İslam’ın Medine’ye Girişi -1-

YAZAR : Âdem SARAÇ vardisarac@yahoo.com.tr

Kaynaklarımızın bize aktardığı nice malûmat arasında, bazen öyle ifadelerle karşı karşıya kalırız ki, yüreğimizi yerinden oynatır âdeta. İşte bunlardan çok özel bir ifade:

“Allah Teâlâ -celle celâlühû- Hazretleri; haklarında hayır dilediği altı Yesribliyi (Medineliyi), Akabe mevkiinde Rasûlullah -aleyhisselâm- ile buluşturdu!”1

Bir diğer ifadeyle:

“Yüce Allah -celle celâlühû-, İslâm ile şereflendirmek istediği Yesriblilerden bazı kişileri Rasûlullah -aleyhisselâm-’a sevk etti!”2

Ne kadar da güzel bir tespitte bulunmuşlar öyle…

Bu çok özel ve çok da güzel olan ifadenin bize yansıyan yönlerinin başında, haklarında hayır dilediği kişilerden olmak fazîleti vardır!

Bunun için de ciddî bir gayret ve çalışma içinde olmalıyız. Rabbimiz, arayana ve istîdâdı olana nasip ediyor çünkü. Özel gayret ve çalışma içinde olan kullarını, ya sevdiği özel bir kuluna yönlendiriyor yahut da sevdiği özel kulunu, bu mûtenâ kullarının yanına sevk ediyordu. Böylece büyük ve anlamlı buluşma gerçekleşiyordu. Bu, o gün böyle olmuştu; bugün de böyle olacaktır!

Peygamberimiz -aleyhisselâm- başta olmak üzere, sahâbîler; bunca engellemelere rağmen, her fırsatı değerlendirmişler, her biri birer İslâm insanı olarak, çok ciddî çalışmalar yapmışlardı.

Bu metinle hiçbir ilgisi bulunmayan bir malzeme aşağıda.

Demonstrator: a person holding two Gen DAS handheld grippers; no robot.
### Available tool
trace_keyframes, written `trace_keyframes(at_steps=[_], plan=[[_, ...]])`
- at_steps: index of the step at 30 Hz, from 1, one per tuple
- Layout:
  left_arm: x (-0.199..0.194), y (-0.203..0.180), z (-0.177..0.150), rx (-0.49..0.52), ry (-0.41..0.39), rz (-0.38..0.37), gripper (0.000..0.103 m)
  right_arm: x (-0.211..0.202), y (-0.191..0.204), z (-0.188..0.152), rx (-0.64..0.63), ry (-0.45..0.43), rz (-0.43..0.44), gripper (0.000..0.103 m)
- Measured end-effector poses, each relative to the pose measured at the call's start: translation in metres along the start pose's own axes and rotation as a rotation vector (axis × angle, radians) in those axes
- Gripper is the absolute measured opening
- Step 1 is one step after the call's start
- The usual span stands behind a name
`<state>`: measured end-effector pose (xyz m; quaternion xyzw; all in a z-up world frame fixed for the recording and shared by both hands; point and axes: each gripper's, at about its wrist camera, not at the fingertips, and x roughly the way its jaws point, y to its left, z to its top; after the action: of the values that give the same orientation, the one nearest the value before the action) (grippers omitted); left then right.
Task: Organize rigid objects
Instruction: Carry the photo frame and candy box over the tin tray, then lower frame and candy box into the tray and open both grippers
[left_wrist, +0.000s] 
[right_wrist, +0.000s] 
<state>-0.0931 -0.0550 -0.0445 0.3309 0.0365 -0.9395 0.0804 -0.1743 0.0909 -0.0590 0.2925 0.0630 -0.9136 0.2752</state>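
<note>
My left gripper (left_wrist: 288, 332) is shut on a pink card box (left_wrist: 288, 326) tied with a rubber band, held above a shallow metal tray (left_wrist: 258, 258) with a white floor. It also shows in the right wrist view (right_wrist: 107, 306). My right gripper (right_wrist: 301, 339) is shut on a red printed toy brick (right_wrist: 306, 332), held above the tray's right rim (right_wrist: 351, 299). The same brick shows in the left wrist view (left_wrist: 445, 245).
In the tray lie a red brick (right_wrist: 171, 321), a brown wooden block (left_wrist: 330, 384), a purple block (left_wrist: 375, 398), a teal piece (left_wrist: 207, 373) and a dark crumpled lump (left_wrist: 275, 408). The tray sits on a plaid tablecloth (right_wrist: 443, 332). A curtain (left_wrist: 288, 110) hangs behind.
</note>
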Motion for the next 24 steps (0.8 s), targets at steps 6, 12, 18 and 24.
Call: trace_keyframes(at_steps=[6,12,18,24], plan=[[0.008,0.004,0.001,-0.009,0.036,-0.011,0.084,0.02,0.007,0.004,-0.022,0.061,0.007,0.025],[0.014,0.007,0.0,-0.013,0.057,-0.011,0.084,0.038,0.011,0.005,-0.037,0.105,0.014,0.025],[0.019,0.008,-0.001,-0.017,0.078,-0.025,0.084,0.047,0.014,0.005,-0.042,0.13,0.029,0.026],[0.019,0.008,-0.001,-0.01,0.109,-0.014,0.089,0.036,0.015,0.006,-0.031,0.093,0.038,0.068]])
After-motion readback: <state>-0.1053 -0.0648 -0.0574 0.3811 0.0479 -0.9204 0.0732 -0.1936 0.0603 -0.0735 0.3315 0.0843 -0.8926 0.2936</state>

Kul gayret gösterince, Allah da kuluna yardım eder. Nübüvvetin on birinci yılında hac mevsiminde, Peygamberimiz -aleyhisselâm- ile Akabe mevkiinde buluşan Medine’nin ilk müslümanları şunlardı:

1. Hazret-i Es‘ad bin Zürâre.

2. Hazret-i Avf bin Hâris.

3. Hazret-i Râfi‘ bin Mâlik.

4. Hazret-i Kutbe bin Âmir bin Hadîde.

5. Hazret-i Ukbe bin Âmir bin Nâbi‘.

6. Hazret-i Câbir bin Abdullah.

«İlk Akabe Buluşması» olan ve «Medine’nin İlk Müslümanları» diye adlandırılan o ilk buluşmayı, bundan önceki yazımızda işlemiştik. Konuya devam ederek, Hazret-i Es‘ad -radıyallâhu anh- ve arkadaşlarını tanıtırken, Medine’nin bu ilk müslümanlarının çalışmalarını da dile getirmeye ve onların çok özel gayretlerinden söz etmeye çalışacağız…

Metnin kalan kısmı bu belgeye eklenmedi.